* BRIEF *
Please restate the listing word for word, omitting the images.

* DATA *
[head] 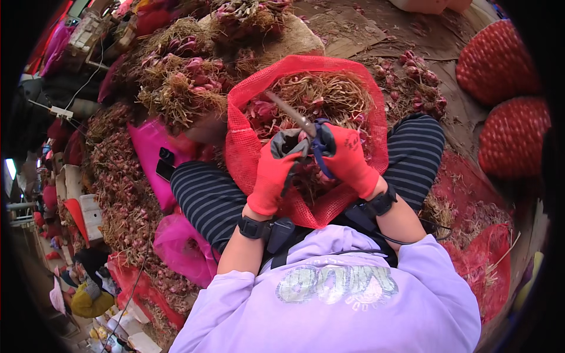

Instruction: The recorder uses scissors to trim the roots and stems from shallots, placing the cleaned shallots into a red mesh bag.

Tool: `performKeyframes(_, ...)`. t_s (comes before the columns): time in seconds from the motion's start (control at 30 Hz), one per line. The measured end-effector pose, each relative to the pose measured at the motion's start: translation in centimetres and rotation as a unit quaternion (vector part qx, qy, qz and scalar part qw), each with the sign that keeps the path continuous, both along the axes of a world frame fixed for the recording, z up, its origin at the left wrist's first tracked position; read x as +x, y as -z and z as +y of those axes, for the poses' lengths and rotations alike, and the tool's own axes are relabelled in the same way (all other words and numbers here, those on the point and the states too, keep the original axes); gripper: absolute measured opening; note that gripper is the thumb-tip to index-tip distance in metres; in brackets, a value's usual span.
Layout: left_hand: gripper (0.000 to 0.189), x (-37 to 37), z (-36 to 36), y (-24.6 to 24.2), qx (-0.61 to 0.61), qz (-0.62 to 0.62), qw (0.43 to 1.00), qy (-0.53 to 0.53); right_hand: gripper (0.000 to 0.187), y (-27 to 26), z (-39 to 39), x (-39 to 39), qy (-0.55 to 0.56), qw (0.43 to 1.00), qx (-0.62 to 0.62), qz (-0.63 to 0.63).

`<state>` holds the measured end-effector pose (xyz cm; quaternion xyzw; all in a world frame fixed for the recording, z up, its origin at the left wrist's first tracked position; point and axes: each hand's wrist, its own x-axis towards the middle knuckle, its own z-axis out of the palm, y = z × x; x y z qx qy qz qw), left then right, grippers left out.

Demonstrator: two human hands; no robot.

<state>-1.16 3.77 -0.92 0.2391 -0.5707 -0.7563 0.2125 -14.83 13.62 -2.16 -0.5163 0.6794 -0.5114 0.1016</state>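
Observation:
My right hand (346,154), in a red glove with a dark palm, grips a pair of scissors (293,114) with blue-wrapped handles. Their worn blades point up and to the left. Close beside it, my left hand (279,165), gloved alike, pinches what looks like a shallot bulb (303,136), mostly hidden by the fingers. Both hands are above an open red mesh sack (240,152) between my knees. Inside the sack lie shallots (262,111) with dry, stringy roots (329,90).
Heaped bunches of shallots (190,79) lie ahead and to the left. Two filled red mesh sacks (514,137) stand at the right. A magenta sheet (148,154) bears a small black device (165,170). A person in a mustard garment (90,302) is at far left.

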Motion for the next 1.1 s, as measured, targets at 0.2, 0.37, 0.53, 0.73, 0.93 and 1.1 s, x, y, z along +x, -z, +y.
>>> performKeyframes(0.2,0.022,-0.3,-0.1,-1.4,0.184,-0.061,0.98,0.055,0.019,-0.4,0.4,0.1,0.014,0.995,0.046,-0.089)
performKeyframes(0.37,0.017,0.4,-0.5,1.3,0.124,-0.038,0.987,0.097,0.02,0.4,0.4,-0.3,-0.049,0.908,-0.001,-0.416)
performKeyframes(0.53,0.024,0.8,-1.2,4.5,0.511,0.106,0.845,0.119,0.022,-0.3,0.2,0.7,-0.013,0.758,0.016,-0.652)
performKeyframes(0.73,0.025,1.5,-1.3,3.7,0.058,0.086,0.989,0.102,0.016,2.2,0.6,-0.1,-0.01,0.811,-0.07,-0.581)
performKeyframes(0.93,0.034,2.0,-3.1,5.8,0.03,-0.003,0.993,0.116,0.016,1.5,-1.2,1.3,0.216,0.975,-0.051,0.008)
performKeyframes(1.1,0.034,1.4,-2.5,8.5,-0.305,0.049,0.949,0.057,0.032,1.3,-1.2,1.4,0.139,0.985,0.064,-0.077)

* WRITTEN SOLUTION *
[head] 

Instruction: The recorder uses scissors to trim the roots and stems from shallots, placing the cleaned shallots into a red mesh bag.

Tool: `performKeyframes(_, ...)`. t_s (comes before the columns): time in seconds from the motion's start (control at 30 Hz), one per line. The measured end-effector pose, each relative to the pose measured at the motion's start: translation in centimetres and rotation as a unit quaternion (vector part qx, qy, qz and scalar part qw), each with the sign that keeps the path continuous, both along the axes of a world frame fixed for the recording, z up, its origin at the left wrist's first tracked position; read x as +x, y as -z and z as +y of those axes, for the poses' lengths and rotations alike, and the tool's own axes are relabelled in the same way (all other words and numbers here, those on the point and the states too, keep the original axes); gripper: absolute measured opening; note that gripper is the thumb-tip to index-tip distance in metres; in brackets, a value's usual span.
Layout: left_hand: gripper (0.000 to 0.189), x (-37 to 37), z (-36 to 36), y (-24.6 to 24.2), qx (-0.61 to 0.61), qz (-0.62 to 0.62), qw (0.43 to 1.00), qy (-0.53 to 0.53); right_hand: gripper (0.000 to 0.187), y (-27 to 26), z (-39 to 39), x (-39 to 39), qy (-0.55 to 0.56), qw (0.43 to 1.00), qx (-0.62 to 0.62), qz (-0.63 to 0.63).

`<state>` holds the measured end-effector pose (xyz cm; quaternion xyzw; all in a world frame fixed for the recording, z up, its origin at the left wrist's first tracked position; point and axes: each hand's wrist, its own x-axis towards the middle knuckle, its own z-axis out of the palm, y = z × x; x y z qx qy qz qw), left then right, grippers left out.

Demonstrator: two human hands; no robot.

<state>-1.16 3.77 -0.92 0.2391 -0.5707 -0.7563 0.2125 -14.83 13.62 -2.16 -0.5163 0.6794 -0.5114 0.1016</state>
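Observation:
My right hand (346,154), in a red glove with a dark palm, grips a pair of scissors (293,114) with blue-wrapped handles. Their worn blades point up and to the left. Close beside it, my left hand (279,165), gloved alike, pinches what looks like a shallot bulb (303,136), mostly hidden by the fingers. Both hands are above an open red mesh sack (240,152) between my knees. Inside the sack lie shallots (262,111) with dry, stringy roots (329,90).
Heaped bunches of shallots (190,79) lie ahead and to the left. Two filled red mesh sacks (514,137) stand at the right. A magenta sheet (148,154) bears a small black device (165,170). A person in a mustard garment (90,302) is at far left.
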
Motion for the next 1.1 s, as measured, targets at 0.2, 0.37, 0.53, 0.73, 0.93 and 1.1 s, x, y, z along +x, -z, +y.
>>> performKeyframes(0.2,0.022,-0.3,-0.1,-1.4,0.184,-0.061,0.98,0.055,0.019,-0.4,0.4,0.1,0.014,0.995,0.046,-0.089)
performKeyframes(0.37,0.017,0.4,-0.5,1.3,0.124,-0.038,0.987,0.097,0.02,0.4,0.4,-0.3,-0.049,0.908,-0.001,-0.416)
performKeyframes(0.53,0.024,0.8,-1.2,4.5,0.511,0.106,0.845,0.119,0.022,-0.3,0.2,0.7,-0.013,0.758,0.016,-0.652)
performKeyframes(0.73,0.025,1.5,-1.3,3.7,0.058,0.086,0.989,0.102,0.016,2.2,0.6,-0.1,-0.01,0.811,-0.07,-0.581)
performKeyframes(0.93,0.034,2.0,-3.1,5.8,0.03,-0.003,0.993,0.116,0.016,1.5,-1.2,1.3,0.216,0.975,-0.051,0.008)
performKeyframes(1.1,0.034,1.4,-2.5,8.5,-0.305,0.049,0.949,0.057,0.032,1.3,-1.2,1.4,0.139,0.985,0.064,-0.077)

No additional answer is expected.